MRI has two advantages for active surveillance. First, it can identify areas in the prostate that are suspicious for aggressive cancer that might have been missed by the biopsies(6). This would indicate the need for a targeted biopsy of the suspicious area to ensure that immediate treatment is not necessary. Additionally, MRI can be used for follow-up instead of biopsies, which is much safer and less uncomfortable.

Biopsy Planning
MRI has already been shown useful for locating prostate cancer when the blood test is abnormal but biopsies are negative. Some physicians have advocated for performing MRI before the biopsy, in order to target the most suspicious area the first time. Not only does this make biopsies more straightforward, but it lessens the likelihood of “under-sampling,” the term used when the biopsies miss the aggressive cancer and only find non-aggressive cancer. This risk of under-sampling is the basis by which we recommend treatment of non-aggressive prostate cancer, over the concern that more aggressive cancer may have been missed.

Biopsy planning is a rapidly developing area. Previously, the MRI images and report would describe the area in question, which the physician performing the ultrasound-guided biopsy would then try to locate using anatomic landmarks. Now, new software is trying to fuse the MRI and ultra-sound images, so the physician can see the corresponding MRI images of the needle trajectory. Other centers are developing a dedicated MRI setup for MRI-guided biopsies.
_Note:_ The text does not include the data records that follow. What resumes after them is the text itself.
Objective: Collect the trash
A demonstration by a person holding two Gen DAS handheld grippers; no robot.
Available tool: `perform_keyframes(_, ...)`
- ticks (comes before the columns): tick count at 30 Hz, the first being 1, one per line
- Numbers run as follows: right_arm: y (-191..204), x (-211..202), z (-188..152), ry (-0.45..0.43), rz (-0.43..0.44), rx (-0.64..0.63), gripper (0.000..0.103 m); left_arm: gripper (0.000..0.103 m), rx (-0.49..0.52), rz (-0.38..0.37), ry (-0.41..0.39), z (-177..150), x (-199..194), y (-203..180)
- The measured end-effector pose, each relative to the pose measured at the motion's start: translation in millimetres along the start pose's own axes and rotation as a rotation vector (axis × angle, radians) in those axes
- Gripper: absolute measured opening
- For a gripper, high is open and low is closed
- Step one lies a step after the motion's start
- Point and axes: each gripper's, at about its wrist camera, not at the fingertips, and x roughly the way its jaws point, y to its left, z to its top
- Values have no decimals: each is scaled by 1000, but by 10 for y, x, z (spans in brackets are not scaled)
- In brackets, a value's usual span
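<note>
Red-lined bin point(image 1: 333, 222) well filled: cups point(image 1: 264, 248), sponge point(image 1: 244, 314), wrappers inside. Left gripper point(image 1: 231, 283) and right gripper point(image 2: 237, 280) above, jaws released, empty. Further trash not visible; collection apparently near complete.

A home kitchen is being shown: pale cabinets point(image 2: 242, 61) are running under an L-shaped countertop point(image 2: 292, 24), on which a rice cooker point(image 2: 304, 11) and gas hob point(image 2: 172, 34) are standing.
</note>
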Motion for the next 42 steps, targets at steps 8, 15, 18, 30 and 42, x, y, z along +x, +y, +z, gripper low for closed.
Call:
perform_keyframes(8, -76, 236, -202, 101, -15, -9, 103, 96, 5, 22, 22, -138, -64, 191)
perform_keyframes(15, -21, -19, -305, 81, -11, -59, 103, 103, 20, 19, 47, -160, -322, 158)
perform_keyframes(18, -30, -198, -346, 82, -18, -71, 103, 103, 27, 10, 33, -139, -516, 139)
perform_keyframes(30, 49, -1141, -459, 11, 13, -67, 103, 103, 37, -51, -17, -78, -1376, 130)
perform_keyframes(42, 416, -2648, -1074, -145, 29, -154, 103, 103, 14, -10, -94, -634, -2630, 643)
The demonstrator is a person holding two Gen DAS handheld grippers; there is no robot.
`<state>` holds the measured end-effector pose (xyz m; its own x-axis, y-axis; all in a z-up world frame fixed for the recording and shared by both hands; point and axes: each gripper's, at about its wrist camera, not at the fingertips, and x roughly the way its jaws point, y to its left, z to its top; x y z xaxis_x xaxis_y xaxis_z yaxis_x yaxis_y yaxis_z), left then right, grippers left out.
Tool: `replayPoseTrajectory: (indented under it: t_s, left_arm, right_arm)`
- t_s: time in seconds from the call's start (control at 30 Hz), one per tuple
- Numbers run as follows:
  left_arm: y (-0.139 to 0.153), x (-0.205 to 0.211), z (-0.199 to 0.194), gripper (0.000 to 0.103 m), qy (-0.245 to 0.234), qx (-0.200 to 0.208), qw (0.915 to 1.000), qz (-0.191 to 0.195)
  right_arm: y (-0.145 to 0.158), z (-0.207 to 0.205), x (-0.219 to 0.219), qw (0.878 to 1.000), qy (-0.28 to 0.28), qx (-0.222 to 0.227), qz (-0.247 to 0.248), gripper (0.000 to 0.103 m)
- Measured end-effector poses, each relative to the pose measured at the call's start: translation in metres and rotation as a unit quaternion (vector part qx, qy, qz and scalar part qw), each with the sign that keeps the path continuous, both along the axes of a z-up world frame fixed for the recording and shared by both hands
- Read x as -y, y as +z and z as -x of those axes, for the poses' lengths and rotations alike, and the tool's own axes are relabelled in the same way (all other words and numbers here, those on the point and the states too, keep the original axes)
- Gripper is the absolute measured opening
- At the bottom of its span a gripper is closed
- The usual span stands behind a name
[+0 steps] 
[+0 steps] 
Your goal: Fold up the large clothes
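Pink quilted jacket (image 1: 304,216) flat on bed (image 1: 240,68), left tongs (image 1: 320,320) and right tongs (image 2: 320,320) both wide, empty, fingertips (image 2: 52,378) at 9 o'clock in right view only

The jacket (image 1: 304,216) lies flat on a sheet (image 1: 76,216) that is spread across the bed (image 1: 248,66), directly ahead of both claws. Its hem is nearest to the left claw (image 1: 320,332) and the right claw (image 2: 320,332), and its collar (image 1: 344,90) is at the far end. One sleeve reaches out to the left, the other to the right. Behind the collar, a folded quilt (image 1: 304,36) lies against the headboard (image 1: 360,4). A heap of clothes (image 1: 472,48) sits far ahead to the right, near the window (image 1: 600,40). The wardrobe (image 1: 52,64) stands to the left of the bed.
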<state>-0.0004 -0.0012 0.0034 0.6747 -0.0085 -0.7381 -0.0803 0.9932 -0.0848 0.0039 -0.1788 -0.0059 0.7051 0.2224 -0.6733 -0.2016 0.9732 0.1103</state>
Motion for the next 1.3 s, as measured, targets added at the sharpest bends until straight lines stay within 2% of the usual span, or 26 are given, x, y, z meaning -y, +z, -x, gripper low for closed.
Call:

Focal Therapy Planning Current conventional treatment for prostate cancer consists of chemotherapy including hormonal therapy, surgery, radiation therapy and cryotherapy. New techniques which have been proposed include HIFU (high intensity focused ultra-sound, where sound waves agitate and heat tissue, destroying tumor  cells), HIFU (high intensity focused ultrasound, where sound waves agitate and heat tissue, destroying tumor cells) and IRE (irreversible electroporation, where an electric current selectively destroys tumor cells). These techniques are very promising, but none have really gained clinical acceptance, and the last is not yet clinically available.  One of the components of these fo-cal techniques, which can pinpoint areas to treat in and around the prostate, is that they require imaging guidance. Because no technique is as good as MRI for delineating the prostate and surrounding tissues and detecting cancer within the prostate, it is the logical choice. MRI has the advantage that it can also measure temperature for both freezing and heating techniques(7).

What Does Prostate MRI Involve?
The basic physical principles behind MRI have been the subject of two Nobel prizes. MRI takes advantage of the fact that each hydrogen atom functions like its own spinning magnetic compass. By sending a fluctuating magnetic field through a patient and then detecting eddies in the resultant magnetic field, one can (using some quite complicated mathematics that involves terms like “inverse Fourier transform” and “spin-lattice relaxation”) generate a picture of the tissues of the human body.  Prostate MRI uses this amazing property and adds up to three additional techniques to optimize detection of prostate cancer.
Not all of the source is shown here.